Depois de anos sem acompanhar uma novela, acho que desde O Clone, que fez meu filho, então um toquinho, trocar os Power Rangers pelas criações do doutor Albieri, fui fisgada por Pantanal.
Bem verdade que a possibilidade de ver a novela na hora em que se quiser ajudou. Longa vida aos aplicativos, que tornam possível ao vivente não se irritar com as inserções políticas dos intervalos comerciais. Você ali, sonhando com o quartinho dos peões, e entra um deputado federal que lutou pela cloroquina se dizendo o mais qualificado para o governo do Estado. Ou outro, tapado de maracutaias, querendo ser o próximo ocupante do Piratini.
Me poupe, como se diz na língua culta.
Não assisti à Pantanal dos anos 1990, mais preocupada que estava com outras coisas, incluindo o desprezo pelo que meus parentes gostavam. Era jovem, mil perdões. Hoje estou do outro lado do balcão, sofrendo o desprezo pelos meus gostos. Como diz meu irmão, a terra gira é para nos fazer cair. A única vantagem é que tudo é inédito para mim, Juma, Jove, José Leôncio, Filó. E Maria Bruaca.

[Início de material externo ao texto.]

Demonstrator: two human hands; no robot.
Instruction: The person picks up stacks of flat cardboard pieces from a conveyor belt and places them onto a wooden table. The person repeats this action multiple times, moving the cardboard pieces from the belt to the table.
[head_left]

Que personagem, a Maria Bruaca. E que atriz. Nunca tinha visto a Isabel Teixeira em cena, quanta sensibilidade para encarnar uma mulher que já vi tantas vezes na minha avó, na minha mãe, nas irmãs, nas amigas, em mim mesma. A pessoa desvalorizada por cuidar da casa e dos outros, se contentando com o que sobra. E não sobra nada. Só pela Maria Bruaca, Pantanal já vale a viagem.
A novela privilegia os dramas masculinos. Até agora, já são dois filhos sofrendo pelos pais ausentes, mais o Jove, que não se dá com o pai. Jove, tão bonito quanto enjoado e, a bem da verdade, um tanto tóxico, além de usar as camisetas mais feias da dramaturgia brasileira. O ator é bem melhor que o papel que lhe coube. Já os dramas das mulheres são mais objetivos, quase todos envolvendo algum tipo de vingança. Ou a reafirmação de território, caso da Filó. Ou a luta por um amor, que não há heroína — gente ou onça — que passe ao largo dessa jornada, na ficção e na vida.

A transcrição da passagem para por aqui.